- **Exercise requirements**
Leaving out every picture, please repeat exactly the line that contains "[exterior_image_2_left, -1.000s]" and each line after it through the final line below.

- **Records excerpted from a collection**

══════

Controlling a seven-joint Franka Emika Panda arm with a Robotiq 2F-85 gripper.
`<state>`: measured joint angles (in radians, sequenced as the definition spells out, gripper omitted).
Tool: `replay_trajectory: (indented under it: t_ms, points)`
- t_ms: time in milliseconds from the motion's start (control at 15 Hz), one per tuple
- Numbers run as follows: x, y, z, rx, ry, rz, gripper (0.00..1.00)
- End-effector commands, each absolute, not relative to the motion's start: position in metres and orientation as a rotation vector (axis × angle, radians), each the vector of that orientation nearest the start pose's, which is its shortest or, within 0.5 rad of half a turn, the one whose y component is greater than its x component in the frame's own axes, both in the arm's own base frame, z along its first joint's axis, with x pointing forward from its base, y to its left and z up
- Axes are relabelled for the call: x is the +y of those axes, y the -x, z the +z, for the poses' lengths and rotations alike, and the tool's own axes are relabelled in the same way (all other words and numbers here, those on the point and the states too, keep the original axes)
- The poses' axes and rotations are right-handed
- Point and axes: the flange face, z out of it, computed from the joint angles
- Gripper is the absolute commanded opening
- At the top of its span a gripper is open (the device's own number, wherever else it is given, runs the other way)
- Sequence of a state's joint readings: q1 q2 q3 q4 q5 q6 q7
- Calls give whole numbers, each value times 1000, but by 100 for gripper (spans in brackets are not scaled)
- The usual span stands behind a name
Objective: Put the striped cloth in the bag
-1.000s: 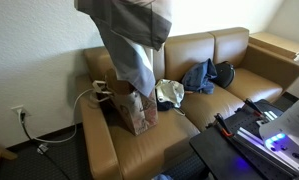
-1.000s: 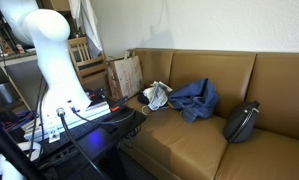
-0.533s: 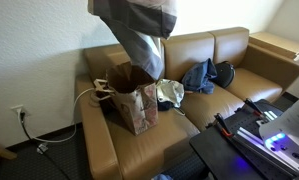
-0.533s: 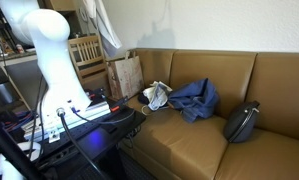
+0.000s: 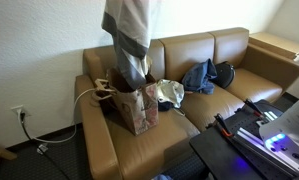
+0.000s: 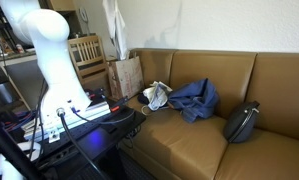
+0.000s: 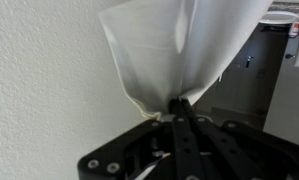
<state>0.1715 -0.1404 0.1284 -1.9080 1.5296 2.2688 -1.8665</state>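
The striped cloth (image 5: 127,40) hangs in a long, limp drape at the upper centre of an exterior view. Its lower end reaches down to the open mouth of the paper bag (image 5: 135,106). Whether the tip is already inside cannot be told. In the wrist view the cloth (image 7: 184,50) fans out from a single pinch, where the end effector (image 7: 179,108) has its two fingers pressed together on a bunched corner.

It looks light and wholly soft. It will fold and pile wherever it lands, and it cannot break or slip the way a hard object would. A corner or gathered edge is a sound place to hold it, since the rest then trails straight down into the opening. The likeliest snag is loose fabric draping over the bag's rim.

The bag stands at the left end of the tan bench (image 5: 234,88), with a pale crumpled rag (image 5: 169,93) just beside it and a blue garment (image 5: 199,75) further right.
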Motion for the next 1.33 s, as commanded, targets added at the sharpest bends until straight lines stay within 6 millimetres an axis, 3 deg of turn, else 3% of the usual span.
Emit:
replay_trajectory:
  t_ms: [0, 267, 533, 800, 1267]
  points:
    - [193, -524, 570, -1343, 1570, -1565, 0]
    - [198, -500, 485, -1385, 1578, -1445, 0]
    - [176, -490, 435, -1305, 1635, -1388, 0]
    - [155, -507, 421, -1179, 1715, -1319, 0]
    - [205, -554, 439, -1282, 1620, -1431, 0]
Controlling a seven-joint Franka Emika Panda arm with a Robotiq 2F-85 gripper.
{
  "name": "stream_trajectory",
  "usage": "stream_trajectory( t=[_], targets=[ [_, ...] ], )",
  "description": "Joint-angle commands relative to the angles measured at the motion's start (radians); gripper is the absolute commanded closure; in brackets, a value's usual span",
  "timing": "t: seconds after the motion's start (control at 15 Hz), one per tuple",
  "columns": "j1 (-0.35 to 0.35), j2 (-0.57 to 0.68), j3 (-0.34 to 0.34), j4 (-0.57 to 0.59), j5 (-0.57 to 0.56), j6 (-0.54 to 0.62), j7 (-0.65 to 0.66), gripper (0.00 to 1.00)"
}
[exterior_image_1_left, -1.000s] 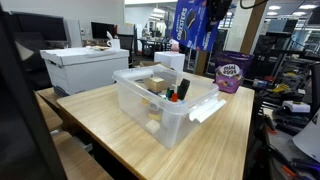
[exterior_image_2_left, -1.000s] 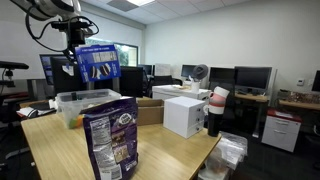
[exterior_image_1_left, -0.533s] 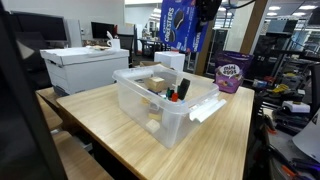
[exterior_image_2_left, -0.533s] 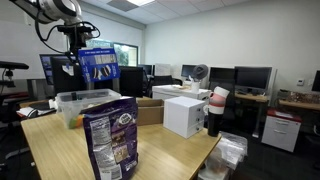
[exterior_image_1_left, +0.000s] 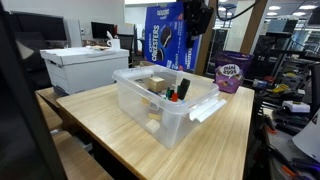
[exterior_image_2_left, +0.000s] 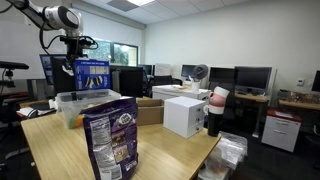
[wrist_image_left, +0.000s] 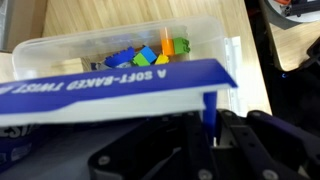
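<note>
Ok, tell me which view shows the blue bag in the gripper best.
An exterior view: the blue bag hangs from the gripper over the clear bin, its face large. In an exterior view the bag is small and distant; the wrist view shows only one edge.

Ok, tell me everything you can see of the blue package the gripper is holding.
The blue package looks like a flat cardboard carton, blue with white lettering. The wrist view shows "SOFT-BAKED" along one narrow side, with a white face next to it. It hangs roughly upright in the air, clamped near an upper edge by the gripper. It is above the clear plastic bin and apart from it. Only the gripper touches it.
</note>
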Motion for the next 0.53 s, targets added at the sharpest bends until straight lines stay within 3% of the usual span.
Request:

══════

- **Problem solution**
[exterior_image_2_left, -1.000s] 
[exterior_image_1_left, -0.533s] 
[exterior_image_2_left, -0.533s] 
[exterior_image_1_left, +0.000s] 
[exterior_image_2_left, +0.000s] 
[wrist_image_left, +0.000s] 
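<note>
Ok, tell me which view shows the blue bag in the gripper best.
An exterior view: the blue bag hangs from the gripper over the clear bin, its face large. In an exterior view the bag is small and distant; the wrist view shows only one edge.

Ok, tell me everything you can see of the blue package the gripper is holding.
The blue package looks like a flat cardboard carton, blue with white lettering. The wrist view shows "SOFT-BAKED" along one narrow side, with a white face next to it. It hangs roughly upright in the air, clamped near an upper edge by the gripper. It is above the clear plastic bin and apart from it. Only the gripper touches it.
</note>
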Motion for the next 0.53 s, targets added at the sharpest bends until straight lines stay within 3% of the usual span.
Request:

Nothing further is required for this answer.